Sudan’s Rapid Support Forces (RSF) committed crimes against humanity and ethnic cleansing during their brutal campaign to seize the city of el Fasher, according to a new report from Amnesty International released this week. The investigation documents a pattern of systematic abuses, including murder, torture, sexual slavery, and the forced displacement of civilian populations during the 18-month siege that culminated in the city’s fall in October 2025.
Documenting systematic abuses
The Amnesty report, titled City Under Siege, Children Under Fire, details a campaign explicitly targeting non-Arab communities, particularly the Zaghawa ethnic group. Researchers verified these findings through 247 interviews and an analysis of 89 open-source videos and satellite imagery. The evidence reveals that RSF fighters frequently used dehumanising ethnic slurs to justify the violence. These crimes included the deliberate targeting of children, who were subjected to widespread abduction, forced recruitment, and sexual violence.
“Children were not collateral damage of this violence – often, they were deliberately targeted and have suffered immensely. They have been killed, injured, raped, abducted, and forcibly recruited on a massive scale,” said Amnesty International secretary general Agnès Callamard.
One 17-year-old survivor from the town of Abu Zerega provided a harrowing account of his encounter with RSF militia members. “They tied me up and beat me with sticks and the back of an AK-47. Then one of them approached on a camel and… just shot me in the leg,” he said. During that same attack, eight of his cousins were killed, including four boys between the ages of 11 and 17.
Lethal impact on civilians
The assault on el Fasher remains one of the deadliest episodes in Sudan’s three-year civil war. United Nations experts have previously noted that the violence bore the “hallmarks of genocide,” with more than 6,000 people reportedly killed in just three days of fighting last October. The new report also highlights the extreme deprivation caused by the siege, noting that many women were forced to give birth in sweltering underground bomb shelters while suffering from severe malnutrition and stress. The conflict has triggered a catastrophic humanitarian crisis, displacing more than 14 million people and leaving 28 million facing acute hunger.
Demands for accountability and intervention
Amnesty International has identified three specific RSF commanders—Gedo Hamdan Ahmed Mohamed, Abbas Khater Bakhit, and Al-Fateh Abdullah Idris—whom it believes are responsible for these violations of international law. The organization is now calling for an immediate ceasefire and the urgent deployment of an international protection force.
“The world was warned of the horrors that civilians in el-Fasher confronted as the RSF laid siege to the city. It is a stain on the conscience of humanity,” Callamard said. She emphasized that international intervention must include robust legal action. “It also requires strengthening accountability by ensuring sufficient support for all existing accountability mechanisms for Sudan, including the International Criminal Court, and U.N. and African Union-backed fact-finding missions. Commanders identified in this report should be investigated and, where there is sufficient admissible evidence, prosecuted,” Callamard added.

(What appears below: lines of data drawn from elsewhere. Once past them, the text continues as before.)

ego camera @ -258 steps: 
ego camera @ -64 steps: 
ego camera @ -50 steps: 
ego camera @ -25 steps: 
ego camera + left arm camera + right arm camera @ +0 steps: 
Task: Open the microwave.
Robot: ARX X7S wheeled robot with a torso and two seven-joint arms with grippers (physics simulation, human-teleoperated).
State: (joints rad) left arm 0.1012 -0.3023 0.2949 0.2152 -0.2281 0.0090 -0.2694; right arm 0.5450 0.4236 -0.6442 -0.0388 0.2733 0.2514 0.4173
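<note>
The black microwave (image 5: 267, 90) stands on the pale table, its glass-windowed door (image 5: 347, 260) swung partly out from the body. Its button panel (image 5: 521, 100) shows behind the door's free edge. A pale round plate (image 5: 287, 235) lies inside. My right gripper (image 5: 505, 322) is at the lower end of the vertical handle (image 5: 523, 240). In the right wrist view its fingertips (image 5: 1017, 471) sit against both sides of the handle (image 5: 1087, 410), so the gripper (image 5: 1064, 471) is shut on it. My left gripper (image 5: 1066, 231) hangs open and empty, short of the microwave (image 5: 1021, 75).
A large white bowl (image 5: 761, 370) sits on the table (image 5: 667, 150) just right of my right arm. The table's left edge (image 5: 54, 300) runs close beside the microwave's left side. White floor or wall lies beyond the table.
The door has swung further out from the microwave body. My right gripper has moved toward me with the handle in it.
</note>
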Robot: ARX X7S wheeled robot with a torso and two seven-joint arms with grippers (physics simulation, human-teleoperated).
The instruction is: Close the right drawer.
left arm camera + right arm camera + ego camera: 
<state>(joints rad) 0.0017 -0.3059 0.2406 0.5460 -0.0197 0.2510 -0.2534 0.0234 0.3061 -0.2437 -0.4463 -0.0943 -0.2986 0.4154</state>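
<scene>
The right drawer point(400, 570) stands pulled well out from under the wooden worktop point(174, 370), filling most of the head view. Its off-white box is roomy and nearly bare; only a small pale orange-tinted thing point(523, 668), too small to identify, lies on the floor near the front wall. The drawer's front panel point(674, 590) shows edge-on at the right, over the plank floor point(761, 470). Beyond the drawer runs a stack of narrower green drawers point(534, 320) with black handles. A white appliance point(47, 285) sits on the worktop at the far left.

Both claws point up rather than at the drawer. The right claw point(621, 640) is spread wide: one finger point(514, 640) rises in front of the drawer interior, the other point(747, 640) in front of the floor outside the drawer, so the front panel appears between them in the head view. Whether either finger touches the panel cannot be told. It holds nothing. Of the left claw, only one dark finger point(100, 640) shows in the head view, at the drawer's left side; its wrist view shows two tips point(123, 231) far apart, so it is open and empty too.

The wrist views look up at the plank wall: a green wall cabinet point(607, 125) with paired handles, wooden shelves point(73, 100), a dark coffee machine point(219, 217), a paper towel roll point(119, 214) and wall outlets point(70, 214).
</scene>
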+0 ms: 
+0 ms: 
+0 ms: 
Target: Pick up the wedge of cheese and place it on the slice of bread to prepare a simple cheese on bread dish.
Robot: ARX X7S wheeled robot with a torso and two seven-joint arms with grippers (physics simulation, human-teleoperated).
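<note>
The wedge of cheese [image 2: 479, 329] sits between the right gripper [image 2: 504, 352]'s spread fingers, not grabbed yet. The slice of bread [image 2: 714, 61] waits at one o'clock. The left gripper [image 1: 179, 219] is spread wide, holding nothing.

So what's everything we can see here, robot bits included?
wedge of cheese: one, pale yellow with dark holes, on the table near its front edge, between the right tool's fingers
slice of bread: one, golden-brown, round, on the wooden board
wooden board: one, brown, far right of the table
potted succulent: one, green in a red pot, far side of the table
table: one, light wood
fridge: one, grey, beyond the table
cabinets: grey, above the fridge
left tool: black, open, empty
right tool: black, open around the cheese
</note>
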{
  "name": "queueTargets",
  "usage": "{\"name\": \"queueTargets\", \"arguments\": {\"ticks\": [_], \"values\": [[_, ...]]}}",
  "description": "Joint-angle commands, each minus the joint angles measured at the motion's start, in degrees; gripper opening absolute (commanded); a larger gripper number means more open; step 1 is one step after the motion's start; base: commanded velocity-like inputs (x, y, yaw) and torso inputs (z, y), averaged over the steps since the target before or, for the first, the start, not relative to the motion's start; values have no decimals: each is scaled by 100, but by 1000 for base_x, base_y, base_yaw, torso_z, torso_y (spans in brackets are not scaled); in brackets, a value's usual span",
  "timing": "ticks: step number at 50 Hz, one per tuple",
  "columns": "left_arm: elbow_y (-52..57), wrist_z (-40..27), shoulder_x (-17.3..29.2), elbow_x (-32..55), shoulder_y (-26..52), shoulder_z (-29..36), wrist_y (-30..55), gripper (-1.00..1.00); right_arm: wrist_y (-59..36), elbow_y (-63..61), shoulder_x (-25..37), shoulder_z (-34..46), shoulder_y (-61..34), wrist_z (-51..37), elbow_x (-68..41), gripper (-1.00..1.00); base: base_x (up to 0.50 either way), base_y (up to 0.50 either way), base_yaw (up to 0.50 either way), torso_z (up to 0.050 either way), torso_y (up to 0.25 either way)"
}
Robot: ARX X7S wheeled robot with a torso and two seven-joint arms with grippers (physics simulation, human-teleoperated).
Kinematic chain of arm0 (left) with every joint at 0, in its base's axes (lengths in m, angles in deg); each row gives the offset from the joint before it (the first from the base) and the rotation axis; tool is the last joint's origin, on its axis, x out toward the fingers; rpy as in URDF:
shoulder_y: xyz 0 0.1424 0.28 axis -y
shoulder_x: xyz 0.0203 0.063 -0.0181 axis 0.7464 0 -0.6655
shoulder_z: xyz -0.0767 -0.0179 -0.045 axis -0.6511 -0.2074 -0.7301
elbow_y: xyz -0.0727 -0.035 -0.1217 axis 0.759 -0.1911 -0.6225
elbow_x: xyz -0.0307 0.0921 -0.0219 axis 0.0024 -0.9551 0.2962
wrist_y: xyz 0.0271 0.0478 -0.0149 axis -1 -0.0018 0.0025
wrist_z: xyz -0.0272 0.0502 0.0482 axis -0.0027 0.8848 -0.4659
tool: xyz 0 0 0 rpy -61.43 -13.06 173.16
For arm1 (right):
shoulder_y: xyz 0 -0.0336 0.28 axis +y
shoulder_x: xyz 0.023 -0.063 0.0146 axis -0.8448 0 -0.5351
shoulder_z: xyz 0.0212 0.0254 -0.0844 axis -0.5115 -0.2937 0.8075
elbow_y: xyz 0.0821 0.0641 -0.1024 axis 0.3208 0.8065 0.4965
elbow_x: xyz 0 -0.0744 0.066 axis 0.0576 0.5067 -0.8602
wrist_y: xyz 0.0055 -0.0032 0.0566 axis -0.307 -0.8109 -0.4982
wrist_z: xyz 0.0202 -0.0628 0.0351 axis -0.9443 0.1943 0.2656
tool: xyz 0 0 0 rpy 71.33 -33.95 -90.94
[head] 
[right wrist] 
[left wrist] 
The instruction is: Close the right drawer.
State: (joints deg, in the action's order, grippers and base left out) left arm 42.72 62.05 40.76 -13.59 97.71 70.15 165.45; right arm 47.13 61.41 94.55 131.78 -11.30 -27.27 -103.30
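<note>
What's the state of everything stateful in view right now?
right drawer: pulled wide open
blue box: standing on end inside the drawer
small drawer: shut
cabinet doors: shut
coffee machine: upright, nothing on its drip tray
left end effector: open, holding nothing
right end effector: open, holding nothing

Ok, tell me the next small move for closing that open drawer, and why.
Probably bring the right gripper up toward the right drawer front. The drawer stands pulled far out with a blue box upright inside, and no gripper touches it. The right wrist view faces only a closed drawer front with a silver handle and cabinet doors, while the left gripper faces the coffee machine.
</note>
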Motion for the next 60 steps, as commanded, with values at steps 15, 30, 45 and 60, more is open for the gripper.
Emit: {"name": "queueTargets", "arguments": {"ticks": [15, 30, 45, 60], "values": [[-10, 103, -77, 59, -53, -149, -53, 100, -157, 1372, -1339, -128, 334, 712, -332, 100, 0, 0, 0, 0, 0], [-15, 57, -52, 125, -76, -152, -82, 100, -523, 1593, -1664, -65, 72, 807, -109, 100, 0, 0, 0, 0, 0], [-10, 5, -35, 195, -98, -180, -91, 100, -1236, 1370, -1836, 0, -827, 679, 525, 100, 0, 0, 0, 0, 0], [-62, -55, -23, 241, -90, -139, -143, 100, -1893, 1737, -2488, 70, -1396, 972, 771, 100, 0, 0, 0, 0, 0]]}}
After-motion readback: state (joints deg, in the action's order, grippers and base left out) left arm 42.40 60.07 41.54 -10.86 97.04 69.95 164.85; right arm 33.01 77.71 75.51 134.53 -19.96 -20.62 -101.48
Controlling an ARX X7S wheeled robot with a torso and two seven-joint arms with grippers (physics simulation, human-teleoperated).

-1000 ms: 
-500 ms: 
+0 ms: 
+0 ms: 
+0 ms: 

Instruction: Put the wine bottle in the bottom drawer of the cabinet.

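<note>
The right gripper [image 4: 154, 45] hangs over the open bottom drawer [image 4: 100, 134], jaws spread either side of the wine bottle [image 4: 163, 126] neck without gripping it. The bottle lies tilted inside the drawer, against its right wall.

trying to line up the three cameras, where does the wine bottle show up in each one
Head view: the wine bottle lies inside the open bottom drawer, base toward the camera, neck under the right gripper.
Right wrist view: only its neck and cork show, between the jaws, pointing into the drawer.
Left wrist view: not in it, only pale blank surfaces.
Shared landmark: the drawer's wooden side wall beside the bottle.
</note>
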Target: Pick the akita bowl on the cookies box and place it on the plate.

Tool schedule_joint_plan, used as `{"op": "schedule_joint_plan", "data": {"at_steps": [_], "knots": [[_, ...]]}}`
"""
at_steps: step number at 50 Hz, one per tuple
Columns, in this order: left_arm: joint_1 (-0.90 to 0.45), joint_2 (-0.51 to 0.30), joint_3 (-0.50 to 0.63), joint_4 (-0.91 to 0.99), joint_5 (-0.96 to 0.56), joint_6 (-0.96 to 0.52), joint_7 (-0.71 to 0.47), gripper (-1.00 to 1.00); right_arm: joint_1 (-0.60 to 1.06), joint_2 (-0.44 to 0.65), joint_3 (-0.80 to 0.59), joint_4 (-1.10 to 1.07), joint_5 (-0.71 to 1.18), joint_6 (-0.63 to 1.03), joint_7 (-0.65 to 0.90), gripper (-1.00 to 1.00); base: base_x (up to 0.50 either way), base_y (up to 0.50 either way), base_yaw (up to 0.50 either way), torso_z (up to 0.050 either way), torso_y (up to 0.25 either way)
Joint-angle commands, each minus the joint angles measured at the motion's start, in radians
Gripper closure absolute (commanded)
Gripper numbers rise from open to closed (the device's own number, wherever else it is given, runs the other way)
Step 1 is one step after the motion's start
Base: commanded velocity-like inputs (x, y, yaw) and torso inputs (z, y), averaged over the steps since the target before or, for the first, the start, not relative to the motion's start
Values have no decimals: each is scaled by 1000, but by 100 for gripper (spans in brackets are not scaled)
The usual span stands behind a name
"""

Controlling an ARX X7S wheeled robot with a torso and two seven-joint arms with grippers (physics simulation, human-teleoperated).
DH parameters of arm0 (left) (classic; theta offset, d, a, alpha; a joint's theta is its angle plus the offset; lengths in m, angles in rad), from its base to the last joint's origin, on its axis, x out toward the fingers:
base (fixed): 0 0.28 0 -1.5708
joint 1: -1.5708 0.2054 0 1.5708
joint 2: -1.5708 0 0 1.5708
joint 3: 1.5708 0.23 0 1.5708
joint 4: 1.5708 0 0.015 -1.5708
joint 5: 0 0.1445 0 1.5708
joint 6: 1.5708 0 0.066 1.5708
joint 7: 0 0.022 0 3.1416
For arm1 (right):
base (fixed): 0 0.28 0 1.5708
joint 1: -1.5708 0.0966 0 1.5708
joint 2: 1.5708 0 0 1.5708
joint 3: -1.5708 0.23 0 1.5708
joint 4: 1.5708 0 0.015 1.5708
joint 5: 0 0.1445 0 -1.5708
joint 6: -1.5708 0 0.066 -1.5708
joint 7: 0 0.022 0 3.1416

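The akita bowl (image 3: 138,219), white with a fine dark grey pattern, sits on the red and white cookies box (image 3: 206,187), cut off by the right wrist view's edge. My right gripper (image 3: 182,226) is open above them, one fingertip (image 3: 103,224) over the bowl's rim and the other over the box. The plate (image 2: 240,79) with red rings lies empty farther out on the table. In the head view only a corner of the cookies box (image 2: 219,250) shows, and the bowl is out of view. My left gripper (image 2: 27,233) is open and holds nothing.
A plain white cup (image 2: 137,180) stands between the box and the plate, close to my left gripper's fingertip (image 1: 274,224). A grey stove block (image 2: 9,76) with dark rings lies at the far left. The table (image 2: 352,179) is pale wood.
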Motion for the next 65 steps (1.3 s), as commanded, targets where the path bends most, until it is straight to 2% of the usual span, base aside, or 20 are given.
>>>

RSF response and the broader conflict
The RSF has not provided a formal response to the Amnesty report. Although the organization shared its findings with RSF leader Gen. Mohamed Hamdan Dagalo last month, no reply was issued. While the paramilitary leadership has previously acknowledged that some violations took place, they continue to assert that the scale of the atrocities is being exaggerated and deny broader accusations of war crimes. Both the RSF and the regular Sudanese army remain under intense international pressure as the fighting continues to destabilize the region.
A regional imperative for peace
The ongoing instability in Sudan threatens the security and social fabric of the entire continent. African leaders and regional bodies hold a unique responsibility to prioritize the protection of civilian lives over political maneuvering. The path toward regional stability requires a decisive, unified stance from our own institutions to enforce accountability and facilitate a lasting ceasefire. As the African Union and neighboring nations witness this tragedy, the demand for justice must move beyond rhetoric and translate into meaningful protection for those suffering on the ground.
As continental stakeholders grapple with the scale of these atrocities, the lack of a unified regional response remains a primary obstacle to peace. Ensuring that justice is pursued for the victims of el Fasher will require not only sustained diplomatic pressure on the warring parties but also a concrete commitment to shielding civilians from a war that shows few signs of abating.